The HANDBOOK continued: "At the present time, these beasts have become the focus of touristic interest, and are no longer in danger of extermination. A tube of clear glass conduits a road twenty miles long through the Tangting forest, along which caravans convey parties of tourists in safety, while the monstrous 'Over-men’ scream and slaver and lunge at the glass and perform obscene antics for the titillation of the tourists.”

“Elsewhere, the various folk of Nion continued to follow their ancient conventions, oblivious to the strange off-world people who came to marvel at them and to buy, purloin, seize or otherwise gain possession of their handiworks and sacred tokens. Certain of the peoples had become surly and even hostile toward strangers and remain so to the present day. Some are actively dangerous, notably the rock-workers of Eladre, who have carved their delicate and intricate city from the substance of a mountain. The shadow-men become murderers during certain lunar phases. The Gangrils not only subsist upon pold but transform it into mysterious new substances, with unpredictable psychic effects.

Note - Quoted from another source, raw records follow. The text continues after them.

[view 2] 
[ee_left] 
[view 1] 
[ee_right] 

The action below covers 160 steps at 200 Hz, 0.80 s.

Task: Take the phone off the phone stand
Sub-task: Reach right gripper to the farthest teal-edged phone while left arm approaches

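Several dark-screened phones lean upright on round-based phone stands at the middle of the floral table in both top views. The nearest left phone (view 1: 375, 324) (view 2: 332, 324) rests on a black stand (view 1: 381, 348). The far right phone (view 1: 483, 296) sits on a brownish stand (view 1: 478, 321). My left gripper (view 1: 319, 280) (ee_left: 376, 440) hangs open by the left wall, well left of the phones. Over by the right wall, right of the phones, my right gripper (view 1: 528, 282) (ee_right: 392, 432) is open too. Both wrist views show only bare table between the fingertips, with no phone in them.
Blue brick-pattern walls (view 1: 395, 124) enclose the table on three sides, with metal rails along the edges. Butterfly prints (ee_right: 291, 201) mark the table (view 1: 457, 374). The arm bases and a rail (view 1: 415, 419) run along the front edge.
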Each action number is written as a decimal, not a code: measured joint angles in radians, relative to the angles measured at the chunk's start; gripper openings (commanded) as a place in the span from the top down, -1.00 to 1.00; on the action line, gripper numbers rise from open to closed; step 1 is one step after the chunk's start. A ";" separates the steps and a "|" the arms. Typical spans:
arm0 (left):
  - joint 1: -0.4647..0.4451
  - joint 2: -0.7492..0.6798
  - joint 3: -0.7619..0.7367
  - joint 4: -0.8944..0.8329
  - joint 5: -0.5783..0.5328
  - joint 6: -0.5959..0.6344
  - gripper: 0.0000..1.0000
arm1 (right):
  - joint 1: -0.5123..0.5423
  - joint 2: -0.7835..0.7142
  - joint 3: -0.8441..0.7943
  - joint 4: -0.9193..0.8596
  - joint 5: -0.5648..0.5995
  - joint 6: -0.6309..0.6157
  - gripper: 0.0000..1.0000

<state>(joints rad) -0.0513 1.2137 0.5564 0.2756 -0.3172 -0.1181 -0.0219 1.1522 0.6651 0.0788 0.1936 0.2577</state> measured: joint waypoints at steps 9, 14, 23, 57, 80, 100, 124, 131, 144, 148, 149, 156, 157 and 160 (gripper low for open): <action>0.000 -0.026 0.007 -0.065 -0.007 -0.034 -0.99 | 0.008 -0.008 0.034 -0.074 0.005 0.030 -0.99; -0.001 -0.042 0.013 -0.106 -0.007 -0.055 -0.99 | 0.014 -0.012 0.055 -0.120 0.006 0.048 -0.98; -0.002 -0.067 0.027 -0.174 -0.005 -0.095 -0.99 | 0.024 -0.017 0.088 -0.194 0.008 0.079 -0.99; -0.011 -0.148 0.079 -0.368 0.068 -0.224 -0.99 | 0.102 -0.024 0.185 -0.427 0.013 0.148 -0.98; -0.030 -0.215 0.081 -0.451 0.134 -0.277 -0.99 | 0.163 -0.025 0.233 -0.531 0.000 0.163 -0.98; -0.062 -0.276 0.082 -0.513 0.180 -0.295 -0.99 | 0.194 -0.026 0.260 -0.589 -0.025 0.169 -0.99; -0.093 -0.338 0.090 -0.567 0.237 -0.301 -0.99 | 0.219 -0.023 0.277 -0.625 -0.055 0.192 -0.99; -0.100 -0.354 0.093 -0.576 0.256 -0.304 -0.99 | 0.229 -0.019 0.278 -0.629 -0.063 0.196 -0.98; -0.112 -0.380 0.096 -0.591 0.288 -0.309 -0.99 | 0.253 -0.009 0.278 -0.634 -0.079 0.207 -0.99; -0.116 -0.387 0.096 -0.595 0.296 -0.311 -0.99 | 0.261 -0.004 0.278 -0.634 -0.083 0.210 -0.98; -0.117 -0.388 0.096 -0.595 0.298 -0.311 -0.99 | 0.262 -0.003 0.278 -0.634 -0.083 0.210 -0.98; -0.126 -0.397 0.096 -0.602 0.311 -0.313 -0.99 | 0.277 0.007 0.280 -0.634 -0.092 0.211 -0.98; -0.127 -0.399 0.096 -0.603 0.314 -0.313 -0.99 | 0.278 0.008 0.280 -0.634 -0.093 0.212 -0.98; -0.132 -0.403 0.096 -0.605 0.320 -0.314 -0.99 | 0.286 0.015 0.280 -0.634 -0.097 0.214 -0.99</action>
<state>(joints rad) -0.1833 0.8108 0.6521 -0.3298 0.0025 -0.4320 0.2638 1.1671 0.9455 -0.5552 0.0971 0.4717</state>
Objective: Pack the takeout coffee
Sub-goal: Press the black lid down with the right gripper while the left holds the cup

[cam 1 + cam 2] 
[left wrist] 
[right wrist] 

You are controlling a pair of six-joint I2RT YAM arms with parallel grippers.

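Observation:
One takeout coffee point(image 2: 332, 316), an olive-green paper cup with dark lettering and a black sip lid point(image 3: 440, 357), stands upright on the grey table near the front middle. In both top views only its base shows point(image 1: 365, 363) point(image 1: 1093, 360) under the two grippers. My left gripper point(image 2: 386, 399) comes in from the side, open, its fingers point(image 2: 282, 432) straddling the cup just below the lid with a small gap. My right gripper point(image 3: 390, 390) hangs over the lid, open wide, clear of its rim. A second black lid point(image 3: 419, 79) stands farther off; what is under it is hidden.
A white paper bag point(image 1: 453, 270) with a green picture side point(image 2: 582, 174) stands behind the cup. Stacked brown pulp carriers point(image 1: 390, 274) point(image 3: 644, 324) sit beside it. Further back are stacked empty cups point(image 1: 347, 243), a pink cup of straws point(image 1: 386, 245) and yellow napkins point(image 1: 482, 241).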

For many centuries the Gangrils had maintained a subservient caste assembled from kidnapped off-worlders, tourists, and the like, which functioned to test the drugs derived from their 'pold.' This particular habit, among others, has gained them an unsavory reputation. Despite their seemingly benign manners, they are regarded with suspicion, and tourists are warned never to approach the Gangril settlements alone. There have been too many reports of naive off-worlders accepting what they thought to be hospitality from the blandly smiling Gangrils, only to discover that they had ingested an experimental drug, and that were being closely scrutinized for clues as to the drug's effect.”